Segment Start: TASK INPUTS
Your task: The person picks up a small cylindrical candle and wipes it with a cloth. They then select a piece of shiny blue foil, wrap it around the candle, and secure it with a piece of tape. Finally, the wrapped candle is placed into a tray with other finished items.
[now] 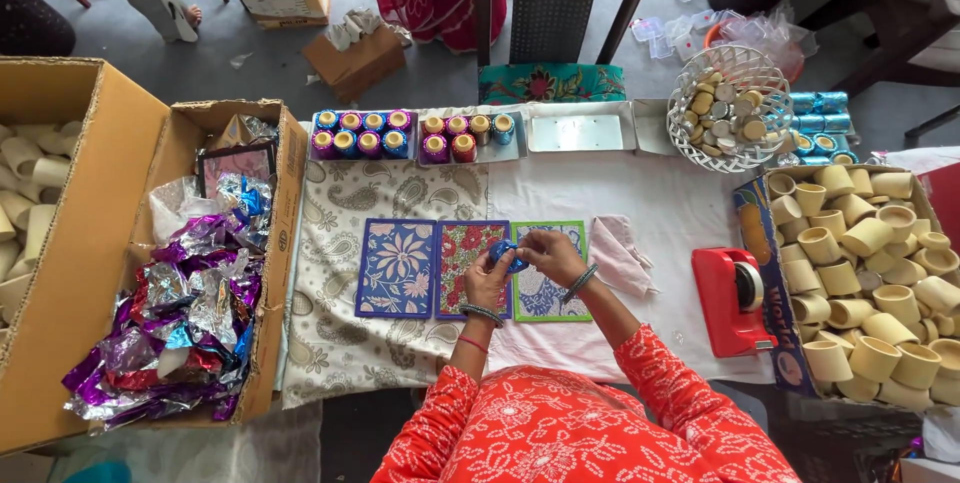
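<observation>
Right now —
Item: small blue foil-wrapped cup, pinched between both hands at table centre, just above green-bordered card.
L hand: fingers closed on cup from 7 o'clock, steadying it; bangles at wrist.
R hand: fingertips pinching foil at cup's 3 o'clock side, pressing it on.
Step (my read): foil being smoothed/tucked round cup; looks nearly wrapped, can't tell if rim is tucked in.
Next needs (judgement): firm thumb press round rim w/o tearing foil, L hand turning cup as R works; then a free slot in a tray.
Under hands: three patterned cards — blue floral card at 9 o'clock, red floral card beside it, green one under R hand.
12 o'clock: tray of finished cups, purple/blue/pink; second tray part filled; empty metal tray.
3 o'clock: pink cloth, then red tape dispenser, then box of bare cream cups.
1 o'clock: white wire basket w/ round discs.
9 o'clock: cardboard box of foil scraps, purple/silver.
</observation>
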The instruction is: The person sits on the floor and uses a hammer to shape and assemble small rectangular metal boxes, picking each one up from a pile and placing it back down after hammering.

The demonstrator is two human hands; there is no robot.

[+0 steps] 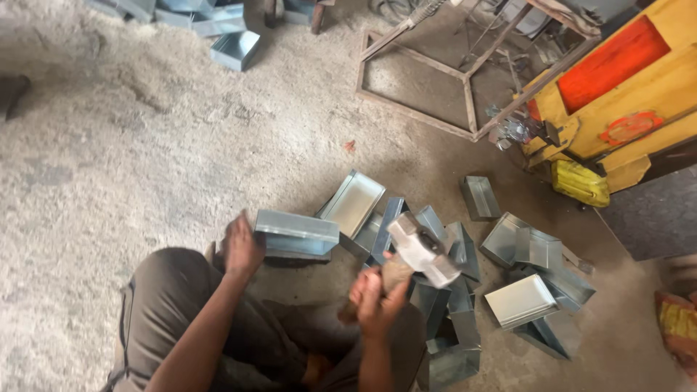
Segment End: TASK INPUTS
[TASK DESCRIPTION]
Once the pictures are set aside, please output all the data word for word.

[RESPONSE AREA]
Your task: The person picks up a small cylindrical candle and wipes it with a cloth. They then select a piece of shiny blue foil, wrap it around the candle, and secure it with a piece of tape. Finally, the wrapped candle is placed into a tray with other finished items.
[now] 
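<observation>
Right now —
Item: small blue foil-wrapped cup, pinched between both hands at table centre, just above green-bordered card.
L hand: fingers closed on cup from 7 o'clock, steadying it; bangles at wrist.
R hand: fingertips pinching foil at cup's 3 o'clock side, pressing it on.
Step (my read): foil being smoothed/tucked round cup; looks nearly wrapped, can't tell if rim is tucked in.
Next needs (judgement): firm thumb press round rim w/o tearing foil, L hand turning cup as R works; then a free slot in a tray.
Under hands: three patterned cards — blue floral card at 9 o'clock, red floral card beside it, green one under R hand.
12 o'clock: tray of finished cups, purple/blue/pink; second tray part filled; empty metal tray.
3 o'clock: pink cloth, then red tape dispenser, then box of bare cream cups.
1 o'clock: white wire basket w/ round discs.
9 o'clock: cardboard box of foil scraps, purple/silver.
</observation>
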The instruction is: The person sits on the floor and uses a hammer to shape and assemble small rectangular metal boxes, picking each one up from a pile and placing it back down after hammering.

The demonstrator is two human hands; there is no robot.

[+0 steps] 

The given output is the complete response.